Abstract
Purpose: Gemcitabine monotherapy is the standard palliative chemotherapy for pancreatic adenocarcinoma. Gemcitabine requires plasma membrane nucleoside transporter proteins to efficiently enter cells and exert it cytotoxicity. In vitro studies have demonstrated that deficiency of human equilibrative nucleoside transporter 1 (hENT1), the most widely abundant and distributed nucleoside transporter in human cells, confers resistance to gemcitabine toxicity, but the distribution and abundance of nucleoside transporters in normal and malignant pancreatic tissue is unknown.
Experimental Design: We studied tumor blocks from normal pancreas and 21 Alberta patients with gemcitabine-treated pancreatic cancer. Immunohistochemistry on the formalin-fixed, paraffin-embedded tissues was performed with specific hENT1 and human Concentrative Nucleoside Transporter 3 monoclonal antibodies and scored by a pathologist blinded to clinical outcomes.
Results: hENT1 was detected in normal Langerhan cells and lymphocytes but not in normal glandular elements. Patients in whom all adenocarcinoma cells had detectable hENT1 had significantly longer median survivals from gemcitabine initiation than those for whom hENT1 was absent in a proportion (10 to 100%) of adenocarcinoma cells (median survival, 13 versus 4 months, P = 0.01). Immunohistochemistry for human Concentrative Nucleoside Transporter 3 revealed moderate to high-intensity staining in all adenocarcinoma tissue samples.
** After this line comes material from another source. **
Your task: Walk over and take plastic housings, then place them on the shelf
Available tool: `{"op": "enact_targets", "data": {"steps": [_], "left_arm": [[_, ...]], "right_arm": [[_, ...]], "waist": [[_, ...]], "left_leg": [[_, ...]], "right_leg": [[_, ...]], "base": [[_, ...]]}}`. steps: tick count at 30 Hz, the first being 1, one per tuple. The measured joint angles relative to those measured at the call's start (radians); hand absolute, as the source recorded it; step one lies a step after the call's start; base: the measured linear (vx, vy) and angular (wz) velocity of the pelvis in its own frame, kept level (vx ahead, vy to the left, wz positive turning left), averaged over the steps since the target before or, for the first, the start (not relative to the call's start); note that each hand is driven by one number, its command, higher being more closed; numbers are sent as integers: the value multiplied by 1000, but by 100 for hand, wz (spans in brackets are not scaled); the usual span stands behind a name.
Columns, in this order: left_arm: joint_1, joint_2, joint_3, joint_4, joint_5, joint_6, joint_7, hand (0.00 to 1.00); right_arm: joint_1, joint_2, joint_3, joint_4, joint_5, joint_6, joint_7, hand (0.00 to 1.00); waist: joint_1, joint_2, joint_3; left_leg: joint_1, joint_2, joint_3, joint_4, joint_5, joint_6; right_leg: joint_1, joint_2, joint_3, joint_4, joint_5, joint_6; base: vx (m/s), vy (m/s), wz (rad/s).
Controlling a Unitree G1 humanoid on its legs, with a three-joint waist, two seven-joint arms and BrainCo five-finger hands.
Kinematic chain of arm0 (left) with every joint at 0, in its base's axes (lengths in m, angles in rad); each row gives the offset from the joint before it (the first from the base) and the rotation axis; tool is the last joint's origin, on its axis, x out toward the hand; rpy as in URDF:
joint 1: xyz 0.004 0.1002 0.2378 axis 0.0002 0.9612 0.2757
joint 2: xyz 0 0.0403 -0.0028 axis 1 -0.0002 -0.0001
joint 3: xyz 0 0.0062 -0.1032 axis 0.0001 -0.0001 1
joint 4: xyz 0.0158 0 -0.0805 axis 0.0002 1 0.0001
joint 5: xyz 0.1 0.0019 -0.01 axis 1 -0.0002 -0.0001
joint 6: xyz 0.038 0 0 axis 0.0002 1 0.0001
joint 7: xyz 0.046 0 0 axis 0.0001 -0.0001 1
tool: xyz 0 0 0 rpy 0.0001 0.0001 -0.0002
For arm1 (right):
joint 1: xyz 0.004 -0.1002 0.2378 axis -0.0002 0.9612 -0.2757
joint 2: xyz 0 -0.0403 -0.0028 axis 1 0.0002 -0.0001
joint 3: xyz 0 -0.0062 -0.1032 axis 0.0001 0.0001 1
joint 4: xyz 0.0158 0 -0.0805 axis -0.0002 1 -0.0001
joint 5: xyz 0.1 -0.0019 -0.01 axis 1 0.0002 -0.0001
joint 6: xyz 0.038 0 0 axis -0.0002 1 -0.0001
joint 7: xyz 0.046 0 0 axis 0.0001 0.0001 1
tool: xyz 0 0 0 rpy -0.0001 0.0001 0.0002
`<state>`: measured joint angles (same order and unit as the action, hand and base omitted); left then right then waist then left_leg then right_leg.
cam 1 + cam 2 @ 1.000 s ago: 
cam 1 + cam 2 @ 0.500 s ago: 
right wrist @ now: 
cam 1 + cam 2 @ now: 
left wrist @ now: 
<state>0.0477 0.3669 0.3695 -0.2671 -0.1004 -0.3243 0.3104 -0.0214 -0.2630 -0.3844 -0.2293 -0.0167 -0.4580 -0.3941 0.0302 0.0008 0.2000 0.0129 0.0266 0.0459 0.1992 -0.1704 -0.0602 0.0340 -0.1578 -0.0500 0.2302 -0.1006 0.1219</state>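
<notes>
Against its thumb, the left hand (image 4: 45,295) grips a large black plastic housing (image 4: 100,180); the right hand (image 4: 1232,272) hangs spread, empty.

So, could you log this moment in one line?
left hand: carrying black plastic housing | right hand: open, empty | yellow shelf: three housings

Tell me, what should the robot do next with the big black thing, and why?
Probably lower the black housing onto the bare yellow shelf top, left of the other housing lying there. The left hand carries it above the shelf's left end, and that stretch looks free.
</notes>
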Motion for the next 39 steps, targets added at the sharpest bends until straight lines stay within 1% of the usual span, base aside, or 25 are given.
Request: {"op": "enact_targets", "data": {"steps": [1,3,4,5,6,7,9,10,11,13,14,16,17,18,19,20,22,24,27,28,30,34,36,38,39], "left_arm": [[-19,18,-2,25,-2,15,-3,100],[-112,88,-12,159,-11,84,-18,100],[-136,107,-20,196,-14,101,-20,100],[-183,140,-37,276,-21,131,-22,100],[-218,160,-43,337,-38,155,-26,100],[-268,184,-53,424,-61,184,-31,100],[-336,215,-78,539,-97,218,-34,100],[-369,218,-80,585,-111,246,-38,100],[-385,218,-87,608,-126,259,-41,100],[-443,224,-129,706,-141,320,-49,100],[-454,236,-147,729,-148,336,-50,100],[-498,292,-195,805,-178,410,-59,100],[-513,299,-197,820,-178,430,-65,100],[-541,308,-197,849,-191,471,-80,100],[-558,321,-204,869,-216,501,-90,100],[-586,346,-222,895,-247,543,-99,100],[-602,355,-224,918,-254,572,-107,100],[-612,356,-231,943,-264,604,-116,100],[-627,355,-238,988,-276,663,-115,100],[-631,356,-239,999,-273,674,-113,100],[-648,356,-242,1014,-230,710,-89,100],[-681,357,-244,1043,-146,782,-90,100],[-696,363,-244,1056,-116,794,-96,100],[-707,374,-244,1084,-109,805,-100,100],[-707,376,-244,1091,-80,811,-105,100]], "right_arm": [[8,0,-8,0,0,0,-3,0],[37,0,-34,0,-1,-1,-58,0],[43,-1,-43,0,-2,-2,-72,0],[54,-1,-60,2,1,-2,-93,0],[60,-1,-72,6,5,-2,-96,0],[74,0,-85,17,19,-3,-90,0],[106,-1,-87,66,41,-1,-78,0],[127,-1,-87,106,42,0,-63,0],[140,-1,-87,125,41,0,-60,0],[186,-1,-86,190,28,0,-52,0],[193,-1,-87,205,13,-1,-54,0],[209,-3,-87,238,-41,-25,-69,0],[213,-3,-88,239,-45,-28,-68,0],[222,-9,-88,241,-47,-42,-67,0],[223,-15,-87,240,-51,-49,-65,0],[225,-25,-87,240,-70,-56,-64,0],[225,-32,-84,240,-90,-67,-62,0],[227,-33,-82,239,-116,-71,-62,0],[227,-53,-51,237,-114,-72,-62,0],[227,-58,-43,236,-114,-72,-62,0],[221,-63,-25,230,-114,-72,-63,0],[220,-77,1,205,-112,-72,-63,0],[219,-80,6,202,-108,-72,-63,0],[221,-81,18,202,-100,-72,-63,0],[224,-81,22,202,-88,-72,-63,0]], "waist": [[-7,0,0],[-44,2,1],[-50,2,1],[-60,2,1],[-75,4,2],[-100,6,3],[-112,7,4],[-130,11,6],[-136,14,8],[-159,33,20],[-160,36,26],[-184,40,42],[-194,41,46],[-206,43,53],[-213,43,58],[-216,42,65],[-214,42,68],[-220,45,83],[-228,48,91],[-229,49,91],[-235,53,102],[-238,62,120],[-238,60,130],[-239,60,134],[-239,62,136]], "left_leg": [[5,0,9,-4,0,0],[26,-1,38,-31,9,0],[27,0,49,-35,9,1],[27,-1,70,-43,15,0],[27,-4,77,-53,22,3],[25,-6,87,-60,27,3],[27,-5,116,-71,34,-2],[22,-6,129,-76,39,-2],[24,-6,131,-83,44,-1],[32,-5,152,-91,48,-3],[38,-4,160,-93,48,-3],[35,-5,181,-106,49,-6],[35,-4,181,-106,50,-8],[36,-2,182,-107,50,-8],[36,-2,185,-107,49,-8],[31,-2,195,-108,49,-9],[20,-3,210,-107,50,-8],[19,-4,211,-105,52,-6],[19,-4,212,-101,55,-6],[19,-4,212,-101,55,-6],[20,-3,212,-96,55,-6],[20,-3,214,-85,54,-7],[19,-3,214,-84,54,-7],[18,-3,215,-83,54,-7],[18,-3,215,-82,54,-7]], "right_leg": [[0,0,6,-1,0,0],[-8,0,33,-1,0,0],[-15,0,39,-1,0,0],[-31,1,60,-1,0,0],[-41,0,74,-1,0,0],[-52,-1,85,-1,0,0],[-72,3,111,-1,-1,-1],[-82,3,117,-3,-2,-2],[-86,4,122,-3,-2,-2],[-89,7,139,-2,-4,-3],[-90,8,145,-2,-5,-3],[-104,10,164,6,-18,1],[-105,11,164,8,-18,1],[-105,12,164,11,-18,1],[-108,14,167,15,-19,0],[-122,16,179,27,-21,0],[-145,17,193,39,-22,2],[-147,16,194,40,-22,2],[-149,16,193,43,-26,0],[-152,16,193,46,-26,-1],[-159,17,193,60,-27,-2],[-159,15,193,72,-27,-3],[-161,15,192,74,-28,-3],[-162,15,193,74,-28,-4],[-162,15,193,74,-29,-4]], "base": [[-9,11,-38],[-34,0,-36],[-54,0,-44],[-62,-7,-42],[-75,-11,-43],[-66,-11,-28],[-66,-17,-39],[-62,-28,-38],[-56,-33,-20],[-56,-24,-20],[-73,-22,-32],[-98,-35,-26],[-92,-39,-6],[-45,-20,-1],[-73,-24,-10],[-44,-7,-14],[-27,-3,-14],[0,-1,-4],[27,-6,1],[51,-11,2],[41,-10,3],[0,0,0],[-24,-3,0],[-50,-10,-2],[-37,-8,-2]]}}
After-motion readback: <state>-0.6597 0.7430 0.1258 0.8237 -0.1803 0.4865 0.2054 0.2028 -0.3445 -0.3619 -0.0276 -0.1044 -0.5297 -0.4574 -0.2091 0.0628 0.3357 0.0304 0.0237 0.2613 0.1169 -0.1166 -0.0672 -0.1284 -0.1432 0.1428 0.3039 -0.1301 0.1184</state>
Conclusions: Patients with pancreatic adenocarcinoma with uniformly detectable hENT1 immunostaining have a significantly longer survival after gemcitabine chemotherapy than tumors without detectable hENT1. Immunohistochemistry for hENT1 shows promise as a molecular predictive assay to appropriately select patients for palliative gemcitabine chemotherapy but requires formal validation in prospective, randomized trials.
INTRODUCTION
Cytotoxic nucleoside analogues were among the first chemotherapeutic agents introduced for the medical treatment of cancer. This family of antimetabolites includes pyrimidine nucleoside derivatives that have been used for many years for treatment of hematologic malignancies. However, among the pyrimidine analogues, 2′,2′-difluorodeoxycytidine (gemcitabine) has considerable activity against solid tumors, including pancreatic, lung, breast, and bladder cancer (1, 2, 3) .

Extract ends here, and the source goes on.